Pushing the boundaries at Ft. Benning

Source Op Ed News

Federal, City and State authorities were busy in Columbus, Ga., on the weekend prior to Thanksgiving. Arrests of people from 17 to 90 years old included stilt walkers and puppetistas, four credentialed press, local barber Curtis Thornton, a dozen participants in a planned road blockade, priests, veterans and students, along with many others attempting simply to make it back to their cars outside the "permitted protest area" following the 2010 vigil at the gates of Fort Benning, Ga. At least five undercover police infiltrated the action. Franciscan Friar Louis Vitale, 78, and Catholic Worker David Omandi, 24, spent the Thanksgiving holiday in Georgia's Muskogee County jail.

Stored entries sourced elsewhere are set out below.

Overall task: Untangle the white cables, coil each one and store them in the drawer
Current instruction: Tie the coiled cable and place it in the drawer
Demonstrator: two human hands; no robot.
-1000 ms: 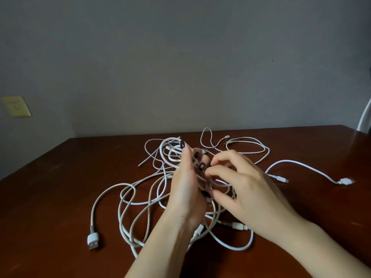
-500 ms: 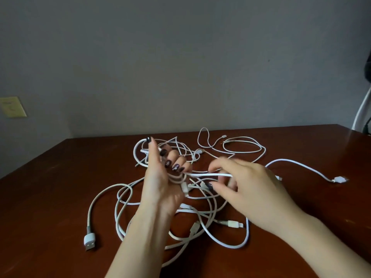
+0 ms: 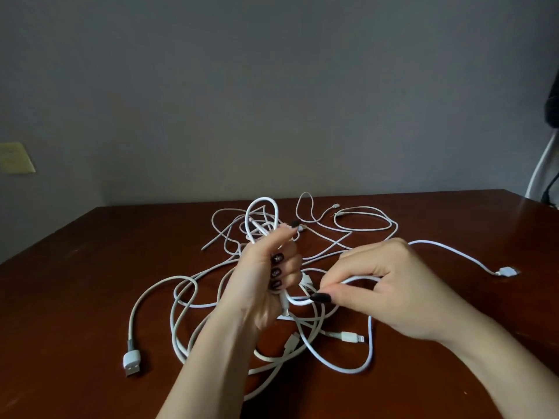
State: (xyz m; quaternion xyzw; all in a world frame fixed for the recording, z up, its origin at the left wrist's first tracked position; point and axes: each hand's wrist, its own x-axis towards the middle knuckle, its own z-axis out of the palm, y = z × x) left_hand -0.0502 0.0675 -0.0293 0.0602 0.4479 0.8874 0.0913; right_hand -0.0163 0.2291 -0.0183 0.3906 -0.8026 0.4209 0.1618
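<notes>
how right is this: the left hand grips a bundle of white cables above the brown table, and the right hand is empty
One part is wrong. The right hand is not empty: the head view shows its thumb and fingers pinching one of the white cables. The rest stands: the left hand grips a bundle of them above the brown table.

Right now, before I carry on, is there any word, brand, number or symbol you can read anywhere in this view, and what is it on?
No text can be read in this view.
Yellowish rectangle on the wall: faint marks, too blurred to read.
White USB plug, near left: no legible marking.
Plug at the far right: too small to tell.
White cables: no print visible.
</notes>
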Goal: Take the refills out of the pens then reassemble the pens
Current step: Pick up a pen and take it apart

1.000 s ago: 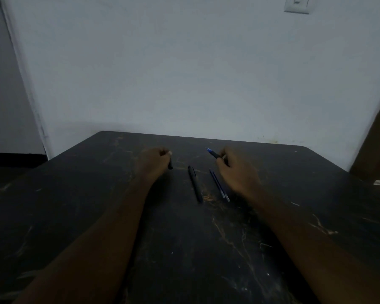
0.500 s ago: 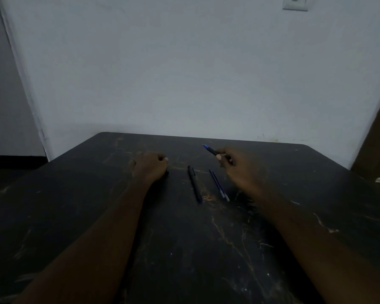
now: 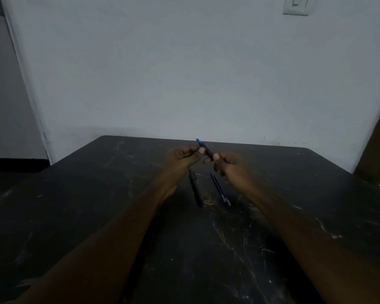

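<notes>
Up above the dark table (image 3: 97, 216), both hands pinch one pen (image 3: 205, 148): left hand (image 3: 181, 157) fingers near its blue tip, right hand (image 3: 227, 166) fingers lower. Another pen (image 3: 195, 188) and two refills (image 3: 220, 189) lie below.

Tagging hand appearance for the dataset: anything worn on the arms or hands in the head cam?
Nothing worn. Both forearms are bare up to the frame edge, with no sleeves in view. The left hand and right hand show no gloves, rings, watch or bands, though the dim light could hide small details.
</notes>
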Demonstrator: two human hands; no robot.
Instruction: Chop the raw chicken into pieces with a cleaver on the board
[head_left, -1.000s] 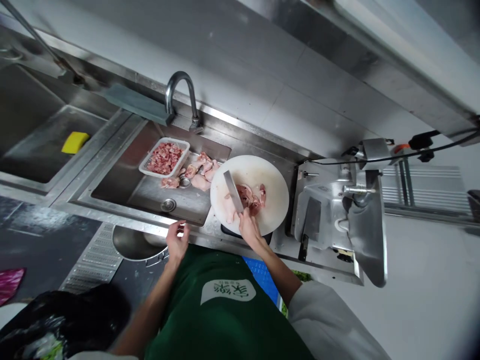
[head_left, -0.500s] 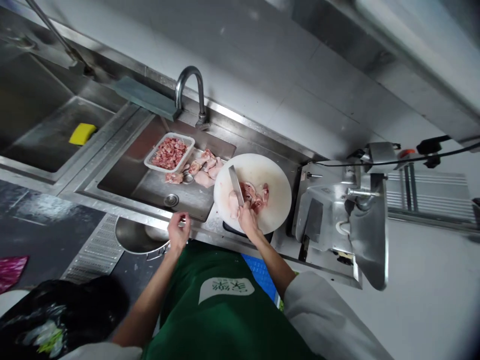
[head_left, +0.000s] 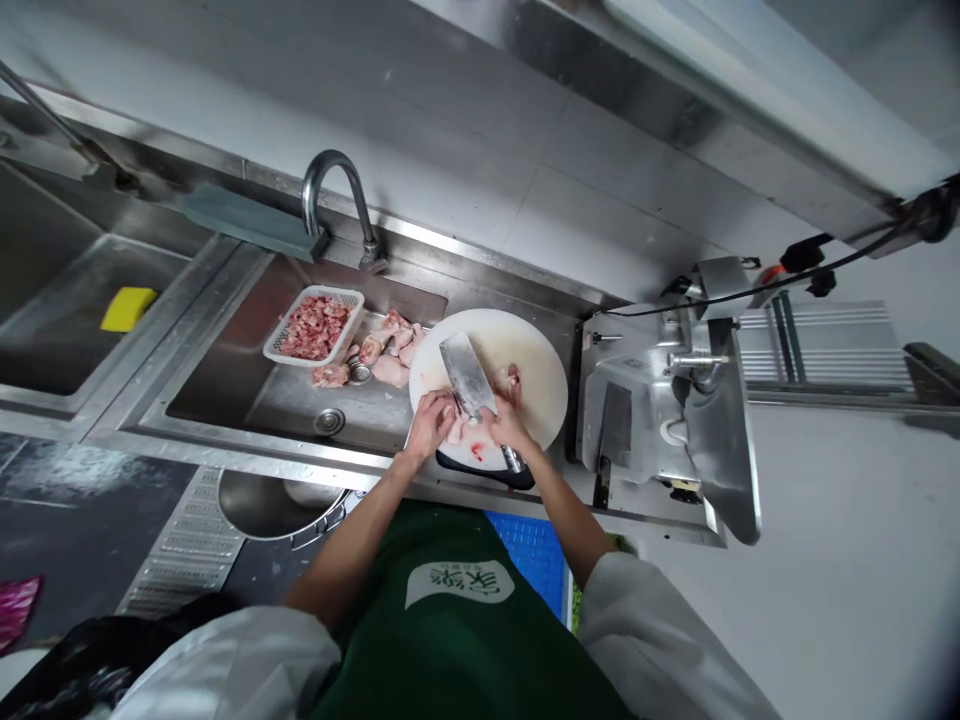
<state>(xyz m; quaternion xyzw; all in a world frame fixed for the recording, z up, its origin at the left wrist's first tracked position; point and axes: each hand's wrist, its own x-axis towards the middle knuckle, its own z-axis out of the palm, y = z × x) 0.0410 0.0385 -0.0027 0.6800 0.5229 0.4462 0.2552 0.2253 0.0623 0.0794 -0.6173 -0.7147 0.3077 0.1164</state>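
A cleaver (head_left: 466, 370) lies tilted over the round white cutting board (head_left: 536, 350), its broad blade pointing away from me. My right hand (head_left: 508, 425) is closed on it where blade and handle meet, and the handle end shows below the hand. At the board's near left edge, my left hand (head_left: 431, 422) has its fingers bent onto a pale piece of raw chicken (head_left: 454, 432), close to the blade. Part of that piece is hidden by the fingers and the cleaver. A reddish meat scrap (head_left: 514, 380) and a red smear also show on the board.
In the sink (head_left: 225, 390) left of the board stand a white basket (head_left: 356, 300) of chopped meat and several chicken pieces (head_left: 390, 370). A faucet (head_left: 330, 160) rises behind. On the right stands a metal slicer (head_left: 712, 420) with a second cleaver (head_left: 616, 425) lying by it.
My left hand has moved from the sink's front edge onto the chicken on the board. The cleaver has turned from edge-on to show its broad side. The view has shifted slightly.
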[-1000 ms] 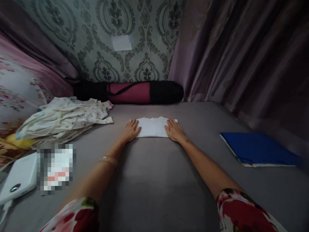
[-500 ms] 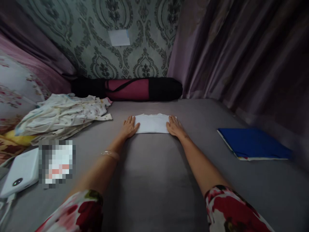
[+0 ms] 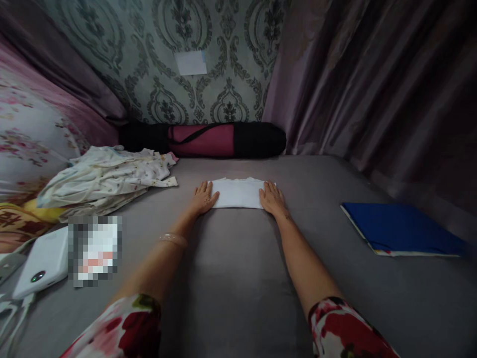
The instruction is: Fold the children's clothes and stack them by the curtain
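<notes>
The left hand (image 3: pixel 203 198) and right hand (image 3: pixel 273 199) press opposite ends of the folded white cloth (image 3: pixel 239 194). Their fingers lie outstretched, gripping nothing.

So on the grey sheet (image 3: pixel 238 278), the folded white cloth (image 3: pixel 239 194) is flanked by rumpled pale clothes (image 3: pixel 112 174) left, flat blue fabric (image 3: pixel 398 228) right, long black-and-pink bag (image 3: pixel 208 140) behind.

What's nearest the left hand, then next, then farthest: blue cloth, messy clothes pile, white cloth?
1. White cloth: touching the left hand.
2. Messy clothes pile: over on the left.
3. Blue cloth: far right, past the right hand.
</notes>
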Motion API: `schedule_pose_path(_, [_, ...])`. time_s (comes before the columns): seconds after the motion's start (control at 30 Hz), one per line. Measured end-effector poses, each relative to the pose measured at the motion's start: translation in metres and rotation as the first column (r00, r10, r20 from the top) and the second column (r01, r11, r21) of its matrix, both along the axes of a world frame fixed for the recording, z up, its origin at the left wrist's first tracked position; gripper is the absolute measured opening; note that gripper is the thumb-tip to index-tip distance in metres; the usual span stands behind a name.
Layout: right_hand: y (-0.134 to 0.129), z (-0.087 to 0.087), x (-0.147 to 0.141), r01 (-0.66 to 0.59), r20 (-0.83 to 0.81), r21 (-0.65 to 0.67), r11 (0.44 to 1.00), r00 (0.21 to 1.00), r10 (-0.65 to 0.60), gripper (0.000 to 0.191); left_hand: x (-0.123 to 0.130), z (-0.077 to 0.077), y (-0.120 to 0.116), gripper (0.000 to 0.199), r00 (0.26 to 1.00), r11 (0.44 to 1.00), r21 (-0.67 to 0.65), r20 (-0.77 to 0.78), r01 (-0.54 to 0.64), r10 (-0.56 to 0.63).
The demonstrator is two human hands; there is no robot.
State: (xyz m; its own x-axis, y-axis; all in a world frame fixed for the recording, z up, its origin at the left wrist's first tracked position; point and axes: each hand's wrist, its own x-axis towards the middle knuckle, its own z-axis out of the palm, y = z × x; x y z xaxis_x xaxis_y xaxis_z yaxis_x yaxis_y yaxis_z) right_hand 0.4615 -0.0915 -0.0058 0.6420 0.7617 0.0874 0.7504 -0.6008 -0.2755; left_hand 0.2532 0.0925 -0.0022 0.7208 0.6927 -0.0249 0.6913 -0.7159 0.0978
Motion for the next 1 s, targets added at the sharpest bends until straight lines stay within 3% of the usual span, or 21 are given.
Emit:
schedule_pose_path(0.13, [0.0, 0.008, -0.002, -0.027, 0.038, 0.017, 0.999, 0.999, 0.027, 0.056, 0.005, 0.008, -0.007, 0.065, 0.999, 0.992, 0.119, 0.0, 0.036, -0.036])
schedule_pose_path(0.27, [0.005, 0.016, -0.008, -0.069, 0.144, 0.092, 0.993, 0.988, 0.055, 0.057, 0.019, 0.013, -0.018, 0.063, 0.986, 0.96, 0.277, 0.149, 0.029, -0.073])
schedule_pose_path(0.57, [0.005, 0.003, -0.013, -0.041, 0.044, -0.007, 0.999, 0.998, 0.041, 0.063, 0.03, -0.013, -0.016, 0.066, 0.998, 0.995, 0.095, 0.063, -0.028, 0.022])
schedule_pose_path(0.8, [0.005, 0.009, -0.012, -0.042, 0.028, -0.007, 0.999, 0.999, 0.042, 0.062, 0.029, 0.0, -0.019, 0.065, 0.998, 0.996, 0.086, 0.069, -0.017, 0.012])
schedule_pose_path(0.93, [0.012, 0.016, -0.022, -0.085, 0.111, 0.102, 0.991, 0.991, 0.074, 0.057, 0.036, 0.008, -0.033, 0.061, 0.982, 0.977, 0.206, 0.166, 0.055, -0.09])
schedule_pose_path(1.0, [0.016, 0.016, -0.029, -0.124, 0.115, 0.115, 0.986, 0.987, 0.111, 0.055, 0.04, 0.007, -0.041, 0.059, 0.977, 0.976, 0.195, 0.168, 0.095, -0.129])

They face six months imprisonment after sentencing by U.S. magistrate judge Stephen Hyles. Both pleaded "nolo contendre"-- a plea that accepts charges without admission of guilt--on the Federal charge of trespass onto Fort Benning. This is the fourth conviction for Fr. Louis, a human rights activist who has already served prison time for acts of conscience at Fort Benning. Omandi scaled the first of three barbed-wire topped fences at the Fort Benning gate on Sunday. Vitale walked on to the post at the I-85 entrance on Saturday accompanied by Nancy Smith from New York who pleaded "not guilty" and will return for trial on January 5, 2011. Christopher Spicer, 28, of Seattle who also scaled the barbed-wire topped fence on Sunday and pleaded "not guilty" is also scheduled for a January 5 trial.